= Exercise directions =
If a line includes "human", copy it out of the entries.
◆ ◆ ◆ ◆ ◆ ◆ ◆
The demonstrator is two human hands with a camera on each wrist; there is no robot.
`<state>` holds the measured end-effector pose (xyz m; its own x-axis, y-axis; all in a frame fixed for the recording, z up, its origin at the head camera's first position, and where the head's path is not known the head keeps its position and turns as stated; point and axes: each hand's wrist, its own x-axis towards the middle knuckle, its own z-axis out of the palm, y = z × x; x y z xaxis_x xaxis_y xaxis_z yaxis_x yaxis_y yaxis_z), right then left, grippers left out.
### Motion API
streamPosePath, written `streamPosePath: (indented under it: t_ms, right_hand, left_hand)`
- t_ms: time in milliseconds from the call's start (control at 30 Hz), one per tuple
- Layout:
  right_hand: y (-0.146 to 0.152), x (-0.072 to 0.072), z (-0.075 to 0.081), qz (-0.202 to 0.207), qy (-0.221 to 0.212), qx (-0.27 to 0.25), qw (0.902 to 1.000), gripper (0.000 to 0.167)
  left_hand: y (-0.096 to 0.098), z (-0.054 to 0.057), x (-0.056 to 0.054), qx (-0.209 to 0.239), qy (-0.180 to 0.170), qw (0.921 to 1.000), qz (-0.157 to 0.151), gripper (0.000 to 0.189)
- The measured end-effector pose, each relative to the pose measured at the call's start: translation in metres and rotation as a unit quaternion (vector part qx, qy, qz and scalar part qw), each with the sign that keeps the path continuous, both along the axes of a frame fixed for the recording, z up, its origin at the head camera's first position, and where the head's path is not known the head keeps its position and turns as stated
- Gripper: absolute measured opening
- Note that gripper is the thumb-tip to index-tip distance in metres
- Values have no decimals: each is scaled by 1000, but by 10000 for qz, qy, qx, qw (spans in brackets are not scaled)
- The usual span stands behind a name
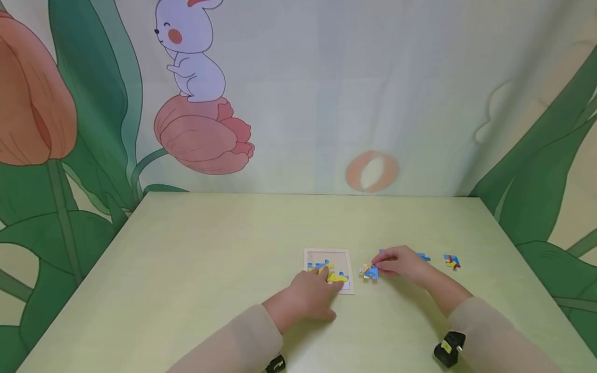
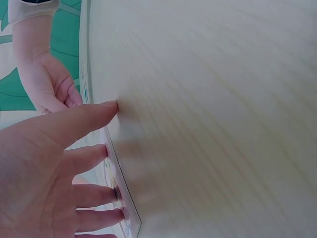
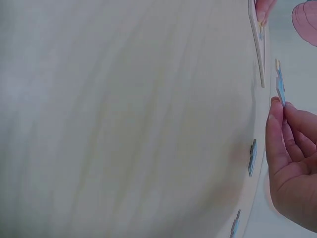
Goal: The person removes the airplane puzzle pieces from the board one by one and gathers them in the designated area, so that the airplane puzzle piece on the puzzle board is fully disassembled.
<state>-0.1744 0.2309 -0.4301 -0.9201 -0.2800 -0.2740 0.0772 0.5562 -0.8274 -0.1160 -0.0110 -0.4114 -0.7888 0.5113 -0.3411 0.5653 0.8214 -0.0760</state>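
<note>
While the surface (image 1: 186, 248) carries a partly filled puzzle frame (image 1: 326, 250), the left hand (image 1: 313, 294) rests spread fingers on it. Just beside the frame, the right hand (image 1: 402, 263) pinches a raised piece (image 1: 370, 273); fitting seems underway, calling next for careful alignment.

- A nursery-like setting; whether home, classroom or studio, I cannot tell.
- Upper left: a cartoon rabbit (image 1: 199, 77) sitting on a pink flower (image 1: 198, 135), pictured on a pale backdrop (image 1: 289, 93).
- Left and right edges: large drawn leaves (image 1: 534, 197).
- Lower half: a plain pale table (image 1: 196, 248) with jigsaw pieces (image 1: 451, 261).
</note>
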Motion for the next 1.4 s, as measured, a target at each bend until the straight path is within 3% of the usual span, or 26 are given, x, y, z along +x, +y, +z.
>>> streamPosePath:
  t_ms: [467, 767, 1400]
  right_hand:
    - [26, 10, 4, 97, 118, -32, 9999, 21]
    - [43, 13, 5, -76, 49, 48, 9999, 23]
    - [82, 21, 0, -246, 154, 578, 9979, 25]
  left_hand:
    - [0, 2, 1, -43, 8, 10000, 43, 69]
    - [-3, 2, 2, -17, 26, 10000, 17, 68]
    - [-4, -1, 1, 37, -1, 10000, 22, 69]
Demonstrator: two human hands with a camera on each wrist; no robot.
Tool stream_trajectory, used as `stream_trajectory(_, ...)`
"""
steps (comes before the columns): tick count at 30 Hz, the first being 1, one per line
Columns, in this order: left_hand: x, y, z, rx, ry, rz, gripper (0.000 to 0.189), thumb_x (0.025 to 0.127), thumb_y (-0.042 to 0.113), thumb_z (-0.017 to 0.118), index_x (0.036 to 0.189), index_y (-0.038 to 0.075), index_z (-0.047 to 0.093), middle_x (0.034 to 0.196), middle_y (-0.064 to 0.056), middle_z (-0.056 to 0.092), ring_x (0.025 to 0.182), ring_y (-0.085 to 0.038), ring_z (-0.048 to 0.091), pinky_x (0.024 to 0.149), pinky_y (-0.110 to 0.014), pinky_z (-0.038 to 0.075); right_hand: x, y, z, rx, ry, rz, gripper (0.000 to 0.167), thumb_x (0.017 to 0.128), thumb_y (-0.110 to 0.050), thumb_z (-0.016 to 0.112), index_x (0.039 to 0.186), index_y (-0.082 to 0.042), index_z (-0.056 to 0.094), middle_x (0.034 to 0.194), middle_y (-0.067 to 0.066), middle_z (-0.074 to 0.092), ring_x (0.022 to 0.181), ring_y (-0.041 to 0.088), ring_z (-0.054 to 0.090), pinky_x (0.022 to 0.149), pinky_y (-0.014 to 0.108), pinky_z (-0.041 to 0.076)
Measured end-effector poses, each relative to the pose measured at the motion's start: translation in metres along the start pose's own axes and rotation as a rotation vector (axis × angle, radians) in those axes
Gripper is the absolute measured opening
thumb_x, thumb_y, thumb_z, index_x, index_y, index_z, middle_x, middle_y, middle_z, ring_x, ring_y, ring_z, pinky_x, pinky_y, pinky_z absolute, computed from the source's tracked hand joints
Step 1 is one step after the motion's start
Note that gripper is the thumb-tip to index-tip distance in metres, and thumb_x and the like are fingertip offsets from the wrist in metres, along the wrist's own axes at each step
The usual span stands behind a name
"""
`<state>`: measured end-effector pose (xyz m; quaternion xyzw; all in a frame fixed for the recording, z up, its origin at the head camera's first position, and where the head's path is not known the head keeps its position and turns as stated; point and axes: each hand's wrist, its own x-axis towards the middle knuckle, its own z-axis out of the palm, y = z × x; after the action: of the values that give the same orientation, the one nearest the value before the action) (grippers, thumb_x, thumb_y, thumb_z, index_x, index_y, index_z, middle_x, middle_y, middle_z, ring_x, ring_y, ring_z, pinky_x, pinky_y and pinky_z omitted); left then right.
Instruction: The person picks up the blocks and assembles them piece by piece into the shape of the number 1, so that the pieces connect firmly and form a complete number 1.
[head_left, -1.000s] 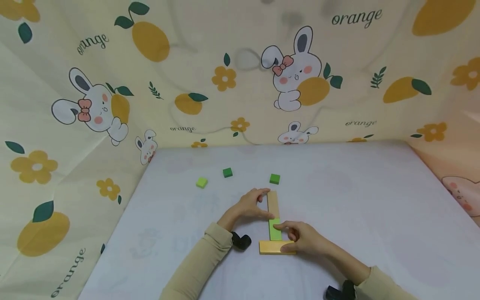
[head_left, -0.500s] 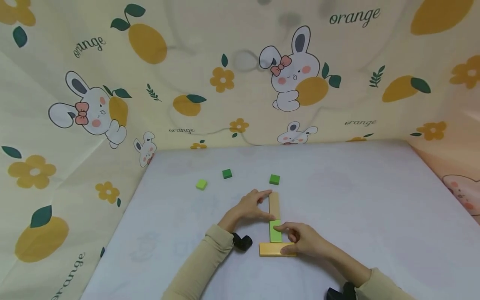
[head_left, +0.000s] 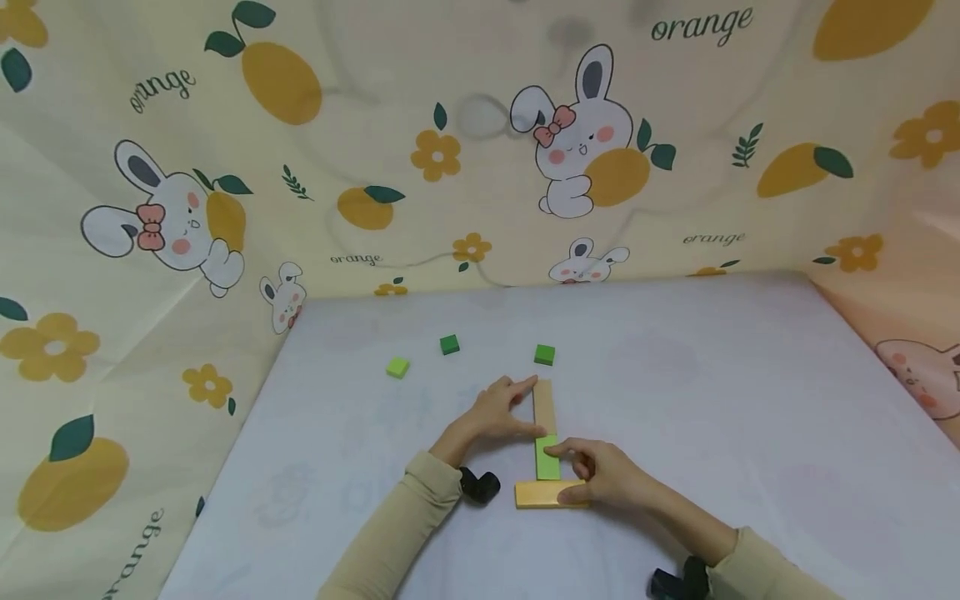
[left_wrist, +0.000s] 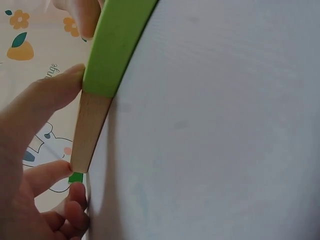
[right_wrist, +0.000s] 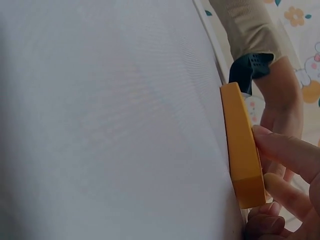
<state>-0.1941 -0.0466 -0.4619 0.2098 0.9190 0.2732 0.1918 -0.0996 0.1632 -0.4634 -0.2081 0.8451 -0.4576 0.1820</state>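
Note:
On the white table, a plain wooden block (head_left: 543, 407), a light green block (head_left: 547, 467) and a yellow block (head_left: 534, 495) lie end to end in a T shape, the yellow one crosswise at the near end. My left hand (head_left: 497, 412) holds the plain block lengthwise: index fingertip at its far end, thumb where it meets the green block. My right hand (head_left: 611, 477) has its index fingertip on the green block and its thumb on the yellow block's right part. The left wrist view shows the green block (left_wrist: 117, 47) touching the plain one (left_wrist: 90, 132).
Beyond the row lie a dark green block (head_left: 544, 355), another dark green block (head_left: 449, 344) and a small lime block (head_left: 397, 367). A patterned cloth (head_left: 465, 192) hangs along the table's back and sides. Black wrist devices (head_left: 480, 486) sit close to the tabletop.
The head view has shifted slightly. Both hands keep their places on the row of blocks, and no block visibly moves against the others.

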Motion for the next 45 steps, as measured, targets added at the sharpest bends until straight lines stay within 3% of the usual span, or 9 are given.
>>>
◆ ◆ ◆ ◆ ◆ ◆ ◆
= Output for this task =
The demonstrator is two human hands with a camera on each wrist; there is no robot.
Demonstrator: two human hands with a camera on each wrist; no robot.

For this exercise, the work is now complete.